In this battle, Sergeant Dobrobabin turned out to be the oldest and most experienced fighter. When the political instructor Klochkov died a heroic death, I.E. took command. Dobrobabin...
By a decree of the Presidium of the Supreme Soviet of the USSR of July 21, 1942, Sergeant Dobrobabin Ivan Evstafievich was posthumously awarded the title of Hero of the Soviet Union for the exemplary performance of combat missions of the command on the front of the struggle against the Nazi invaders and the courage and heroism shown at the same time.
But Sergeant Dobrobabin did not die in that legendary battle near Moscow (since 1965 - a hero city). It was covered in earth in a trench. And since the Panfilovites failed to defend the frontier, I.E. Dobrobabin woke up already on the territory captured by the Nazis. He was taken prisoner and placed in a prisoner of war camp in the city of Mozhaisk, Moscow Region.
At the beginning of 1942, Sergeant Dobrobabin I.E. escaped from the camp, and managed to get to his homeland - to the village of Perekop. And in June 1942, he voluntarily entered the service of the German police and until August 1943 worked for the invaders as a policeman, head of the guard shift, deputy and head of the cluster police in the village of Perekop.
According to the materials of the criminal case initiated by the Chief Military Prosecutor's Office on October 5, 1988, due to newly discovered circumstances, Ivan Dobrobabin was directly involved in sending Soviet people to forced labor in Nazi Germany, made arrests and detentions of citizens who violated the occupation regime, confiscated property from the villagers in favor of the occupation authorities...
In August 1943, when the advancing Red Army began to push the Nazi troops, Dobrobabin I.E., afraid of responsibility, left his native places for the Odessa region of Ukraine, where in March 1944 he was again called up to the ranks of the Red Army by the field military registration and enlistment office.
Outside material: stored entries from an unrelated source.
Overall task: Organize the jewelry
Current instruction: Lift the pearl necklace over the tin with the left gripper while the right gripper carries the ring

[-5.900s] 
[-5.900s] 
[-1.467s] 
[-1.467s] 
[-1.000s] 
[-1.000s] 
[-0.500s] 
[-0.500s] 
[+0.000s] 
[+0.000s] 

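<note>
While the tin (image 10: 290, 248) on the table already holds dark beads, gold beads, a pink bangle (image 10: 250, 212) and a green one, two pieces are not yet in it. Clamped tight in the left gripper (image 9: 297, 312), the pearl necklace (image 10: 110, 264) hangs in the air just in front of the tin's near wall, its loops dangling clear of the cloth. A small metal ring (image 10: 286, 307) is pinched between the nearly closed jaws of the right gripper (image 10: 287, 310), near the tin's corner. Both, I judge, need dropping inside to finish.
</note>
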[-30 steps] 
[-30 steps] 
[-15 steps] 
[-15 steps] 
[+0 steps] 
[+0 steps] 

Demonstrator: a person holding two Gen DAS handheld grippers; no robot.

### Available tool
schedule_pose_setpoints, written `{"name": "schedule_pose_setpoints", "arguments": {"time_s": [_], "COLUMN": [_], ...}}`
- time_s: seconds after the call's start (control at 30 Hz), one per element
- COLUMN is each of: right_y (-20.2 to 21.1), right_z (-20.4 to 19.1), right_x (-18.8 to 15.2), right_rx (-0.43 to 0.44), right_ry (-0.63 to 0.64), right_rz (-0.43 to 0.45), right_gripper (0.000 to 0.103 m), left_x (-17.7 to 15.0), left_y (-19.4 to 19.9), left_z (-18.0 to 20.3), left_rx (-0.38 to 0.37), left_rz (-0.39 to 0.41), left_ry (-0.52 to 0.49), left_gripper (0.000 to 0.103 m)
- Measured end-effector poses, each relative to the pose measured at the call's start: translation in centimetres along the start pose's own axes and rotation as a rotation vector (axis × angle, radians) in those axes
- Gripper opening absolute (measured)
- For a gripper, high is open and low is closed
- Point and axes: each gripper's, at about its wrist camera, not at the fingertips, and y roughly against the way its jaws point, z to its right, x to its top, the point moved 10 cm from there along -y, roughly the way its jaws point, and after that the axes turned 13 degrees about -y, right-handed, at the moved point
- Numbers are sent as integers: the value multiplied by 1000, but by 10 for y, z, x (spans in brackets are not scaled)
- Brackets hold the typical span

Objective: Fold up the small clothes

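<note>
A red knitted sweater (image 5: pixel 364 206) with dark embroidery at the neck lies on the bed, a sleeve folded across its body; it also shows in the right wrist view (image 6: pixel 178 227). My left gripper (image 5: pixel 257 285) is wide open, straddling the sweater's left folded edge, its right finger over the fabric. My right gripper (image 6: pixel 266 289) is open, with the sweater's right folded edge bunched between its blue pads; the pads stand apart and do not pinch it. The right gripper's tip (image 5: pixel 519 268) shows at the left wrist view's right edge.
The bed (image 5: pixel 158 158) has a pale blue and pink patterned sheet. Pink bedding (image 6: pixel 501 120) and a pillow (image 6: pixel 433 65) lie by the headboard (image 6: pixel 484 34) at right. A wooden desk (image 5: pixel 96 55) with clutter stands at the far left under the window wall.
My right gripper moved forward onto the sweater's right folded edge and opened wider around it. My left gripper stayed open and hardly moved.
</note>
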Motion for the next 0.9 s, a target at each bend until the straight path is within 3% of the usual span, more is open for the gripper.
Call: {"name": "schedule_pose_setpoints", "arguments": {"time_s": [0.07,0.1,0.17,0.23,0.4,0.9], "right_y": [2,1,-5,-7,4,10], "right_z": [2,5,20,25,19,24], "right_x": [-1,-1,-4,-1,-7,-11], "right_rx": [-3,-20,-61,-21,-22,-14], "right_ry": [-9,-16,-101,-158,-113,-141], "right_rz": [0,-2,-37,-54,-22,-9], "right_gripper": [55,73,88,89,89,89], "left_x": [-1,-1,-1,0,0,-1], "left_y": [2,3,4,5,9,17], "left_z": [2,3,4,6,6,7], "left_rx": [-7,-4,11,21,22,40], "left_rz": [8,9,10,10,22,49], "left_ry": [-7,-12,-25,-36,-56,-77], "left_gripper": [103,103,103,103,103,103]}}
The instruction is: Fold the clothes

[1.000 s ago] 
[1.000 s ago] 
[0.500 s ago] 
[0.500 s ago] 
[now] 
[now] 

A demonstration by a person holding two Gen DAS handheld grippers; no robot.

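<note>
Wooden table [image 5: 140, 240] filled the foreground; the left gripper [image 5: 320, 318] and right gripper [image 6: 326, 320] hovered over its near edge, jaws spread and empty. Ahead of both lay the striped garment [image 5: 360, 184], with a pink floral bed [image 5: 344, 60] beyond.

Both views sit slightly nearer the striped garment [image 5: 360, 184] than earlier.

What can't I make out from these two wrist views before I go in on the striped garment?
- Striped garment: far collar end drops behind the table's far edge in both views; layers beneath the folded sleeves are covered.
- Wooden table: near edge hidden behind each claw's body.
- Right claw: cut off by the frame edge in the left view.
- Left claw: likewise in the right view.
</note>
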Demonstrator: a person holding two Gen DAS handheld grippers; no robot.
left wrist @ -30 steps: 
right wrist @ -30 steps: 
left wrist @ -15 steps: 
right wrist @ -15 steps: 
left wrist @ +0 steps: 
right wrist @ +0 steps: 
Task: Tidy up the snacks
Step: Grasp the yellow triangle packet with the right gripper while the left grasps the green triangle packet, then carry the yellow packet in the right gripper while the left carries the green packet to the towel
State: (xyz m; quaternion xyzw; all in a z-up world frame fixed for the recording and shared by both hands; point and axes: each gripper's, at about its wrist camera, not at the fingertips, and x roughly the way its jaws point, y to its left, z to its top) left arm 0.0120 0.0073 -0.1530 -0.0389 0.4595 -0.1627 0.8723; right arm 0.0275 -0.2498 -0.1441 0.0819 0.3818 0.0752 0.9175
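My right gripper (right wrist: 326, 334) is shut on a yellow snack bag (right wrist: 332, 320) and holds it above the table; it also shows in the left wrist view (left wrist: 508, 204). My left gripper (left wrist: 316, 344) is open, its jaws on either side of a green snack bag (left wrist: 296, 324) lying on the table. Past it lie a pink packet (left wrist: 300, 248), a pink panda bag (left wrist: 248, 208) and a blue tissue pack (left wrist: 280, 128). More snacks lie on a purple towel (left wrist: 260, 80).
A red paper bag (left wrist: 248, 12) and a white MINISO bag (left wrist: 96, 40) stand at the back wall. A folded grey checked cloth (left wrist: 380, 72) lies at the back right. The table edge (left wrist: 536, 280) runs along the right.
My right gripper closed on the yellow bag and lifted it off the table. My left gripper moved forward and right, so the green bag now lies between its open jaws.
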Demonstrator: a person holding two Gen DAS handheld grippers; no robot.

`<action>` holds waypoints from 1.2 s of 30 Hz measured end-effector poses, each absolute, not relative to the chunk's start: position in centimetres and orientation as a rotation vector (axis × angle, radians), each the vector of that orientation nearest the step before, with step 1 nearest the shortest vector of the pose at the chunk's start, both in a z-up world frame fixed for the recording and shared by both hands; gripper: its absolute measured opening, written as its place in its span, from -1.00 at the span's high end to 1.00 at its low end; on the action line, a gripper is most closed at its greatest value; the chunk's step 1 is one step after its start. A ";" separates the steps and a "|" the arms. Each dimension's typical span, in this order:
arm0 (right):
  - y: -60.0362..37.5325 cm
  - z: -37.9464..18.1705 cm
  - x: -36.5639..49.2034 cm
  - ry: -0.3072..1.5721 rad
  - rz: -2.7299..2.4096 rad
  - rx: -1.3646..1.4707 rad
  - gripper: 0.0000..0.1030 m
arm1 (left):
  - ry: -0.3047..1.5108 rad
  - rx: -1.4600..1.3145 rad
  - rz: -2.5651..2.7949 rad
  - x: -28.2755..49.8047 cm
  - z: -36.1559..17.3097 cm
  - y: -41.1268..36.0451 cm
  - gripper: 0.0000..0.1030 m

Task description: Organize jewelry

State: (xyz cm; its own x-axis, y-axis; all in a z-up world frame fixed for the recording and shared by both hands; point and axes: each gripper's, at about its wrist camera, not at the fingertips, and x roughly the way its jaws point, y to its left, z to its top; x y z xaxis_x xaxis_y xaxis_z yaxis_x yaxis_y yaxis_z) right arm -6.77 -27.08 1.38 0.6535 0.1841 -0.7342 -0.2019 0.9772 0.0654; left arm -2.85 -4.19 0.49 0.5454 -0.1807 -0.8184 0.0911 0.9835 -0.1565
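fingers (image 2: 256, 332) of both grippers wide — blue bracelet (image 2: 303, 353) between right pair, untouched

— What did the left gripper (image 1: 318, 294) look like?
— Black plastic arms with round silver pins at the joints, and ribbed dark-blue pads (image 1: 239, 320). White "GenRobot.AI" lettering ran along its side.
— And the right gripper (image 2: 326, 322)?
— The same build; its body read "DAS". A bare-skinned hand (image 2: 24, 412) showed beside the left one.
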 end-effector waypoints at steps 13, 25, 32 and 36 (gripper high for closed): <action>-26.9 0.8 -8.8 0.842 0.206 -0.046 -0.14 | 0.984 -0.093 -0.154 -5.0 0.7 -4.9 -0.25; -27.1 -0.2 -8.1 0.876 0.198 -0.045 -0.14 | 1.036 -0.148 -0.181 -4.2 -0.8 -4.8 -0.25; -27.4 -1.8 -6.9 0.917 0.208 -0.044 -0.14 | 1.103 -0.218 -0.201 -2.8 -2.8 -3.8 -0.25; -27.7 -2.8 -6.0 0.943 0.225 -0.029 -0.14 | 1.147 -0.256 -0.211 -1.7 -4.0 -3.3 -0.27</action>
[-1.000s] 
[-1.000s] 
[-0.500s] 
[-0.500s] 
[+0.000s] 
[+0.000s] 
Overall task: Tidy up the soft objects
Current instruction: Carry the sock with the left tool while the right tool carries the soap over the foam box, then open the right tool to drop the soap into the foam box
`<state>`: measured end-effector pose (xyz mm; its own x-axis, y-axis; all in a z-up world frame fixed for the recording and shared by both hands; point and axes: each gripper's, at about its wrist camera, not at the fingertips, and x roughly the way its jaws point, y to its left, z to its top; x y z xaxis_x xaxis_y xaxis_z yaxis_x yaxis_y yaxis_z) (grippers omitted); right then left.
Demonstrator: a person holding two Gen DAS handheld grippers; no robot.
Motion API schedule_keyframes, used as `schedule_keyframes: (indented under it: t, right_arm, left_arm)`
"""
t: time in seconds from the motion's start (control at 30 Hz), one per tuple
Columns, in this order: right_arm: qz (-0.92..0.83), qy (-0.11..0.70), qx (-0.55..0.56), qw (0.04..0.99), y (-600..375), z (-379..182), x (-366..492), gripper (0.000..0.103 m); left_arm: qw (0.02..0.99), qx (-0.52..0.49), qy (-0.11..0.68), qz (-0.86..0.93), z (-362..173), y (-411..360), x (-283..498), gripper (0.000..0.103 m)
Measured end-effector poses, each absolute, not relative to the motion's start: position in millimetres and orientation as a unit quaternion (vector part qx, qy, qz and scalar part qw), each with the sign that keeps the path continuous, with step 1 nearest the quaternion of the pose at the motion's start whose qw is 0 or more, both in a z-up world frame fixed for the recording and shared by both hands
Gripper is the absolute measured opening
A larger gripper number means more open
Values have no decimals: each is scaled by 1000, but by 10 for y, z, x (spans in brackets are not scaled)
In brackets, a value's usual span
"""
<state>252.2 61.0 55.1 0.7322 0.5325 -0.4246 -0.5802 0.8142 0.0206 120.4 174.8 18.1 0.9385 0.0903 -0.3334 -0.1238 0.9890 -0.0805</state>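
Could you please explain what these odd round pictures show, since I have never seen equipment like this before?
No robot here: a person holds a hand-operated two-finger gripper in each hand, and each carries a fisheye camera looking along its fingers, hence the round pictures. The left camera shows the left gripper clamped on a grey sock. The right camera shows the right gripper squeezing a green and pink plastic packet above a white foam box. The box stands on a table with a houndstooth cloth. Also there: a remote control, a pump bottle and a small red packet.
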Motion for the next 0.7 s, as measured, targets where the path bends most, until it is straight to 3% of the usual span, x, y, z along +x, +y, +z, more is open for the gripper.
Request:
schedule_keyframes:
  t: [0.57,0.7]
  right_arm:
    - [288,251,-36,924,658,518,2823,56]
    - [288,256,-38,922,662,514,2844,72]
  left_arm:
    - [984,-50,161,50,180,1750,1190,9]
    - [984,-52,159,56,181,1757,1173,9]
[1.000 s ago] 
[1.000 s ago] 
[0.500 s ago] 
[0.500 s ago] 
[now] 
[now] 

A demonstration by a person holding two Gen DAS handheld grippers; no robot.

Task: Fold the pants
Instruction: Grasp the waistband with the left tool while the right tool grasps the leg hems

He happened to fight until Victory Day over Nazi Germany, and end the war in Austria - in the city of Innsbruck. The awards he received clearly testify to how the former Panfilov warrior fought: the medals “For the Capture of Budapest”, “For the Capture of Vienna” ...

After the war, I.E. Dobrobabin served in the Red Army until November 1945, after which he was demobilized and returned to Kyrgyzstan, to the working settlement of Kant, from which he left for the front, and where a bronze monument was erected to him, on which was the date of his death - November 16, 1941 ... And at the end of 1947, Dobrobabin was arrested and transferred to Kharkov.

On June 8-9, 1948, the military tribunal of the Kiev Military District Dobrobabin I.E. sentenced under article 54-1 "b" of the Criminal Code of the Ukrainian SSR to fifteen years in prison in a forced labor camp, with the defeat of rights for a period of five years and confiscation of property.

By a decree of the Presidium of the Supreme Soviet of the USSR of February 11, 1949, Dobrobabin (Dobrobaba) Ivan Evsafievich was deprived of the title of Hero of the Soviet Union, with deprivation of the right to state awards: medals “For the Defense of Moscow”, “For the victory over Germany in the Great Patriotic War of 1941-1945. ”, “For the capture of Budapest”, “For the capture of Vienna”.
By the definition of the Military Collegium of the Supreme Court of the USSR of March 30, 1955, the sentence against I.E. Dobrobabin was changed: his sentence was reduced to seven years in prison in a forced labor camp, without losing his rights.
On August 17, 1989, on the basis of the conclusion of the Chief Military Prosecutor's Office, Dobrobabinu I.E. rehabilitation denied.
By the decision of the Supreme Court of Ukraine dated March 26, 1993, the criminal case against Dobrobabin I.E. terminated due to the absence of corpus delicti in his actions ...
A war veteran with a difficult fate lived in the city of Tsimlyansk, Rostov Region. Died December 19, 1996. Buried in Tsimlyansk.
In the village of Nelidovo, Volokolamsk district, Moscow region, a museum dedicated to the Panfilov Heroes has been opened. A memorial was erected on the site of the feat.
Soviet pilot - the leader of the Iroquois.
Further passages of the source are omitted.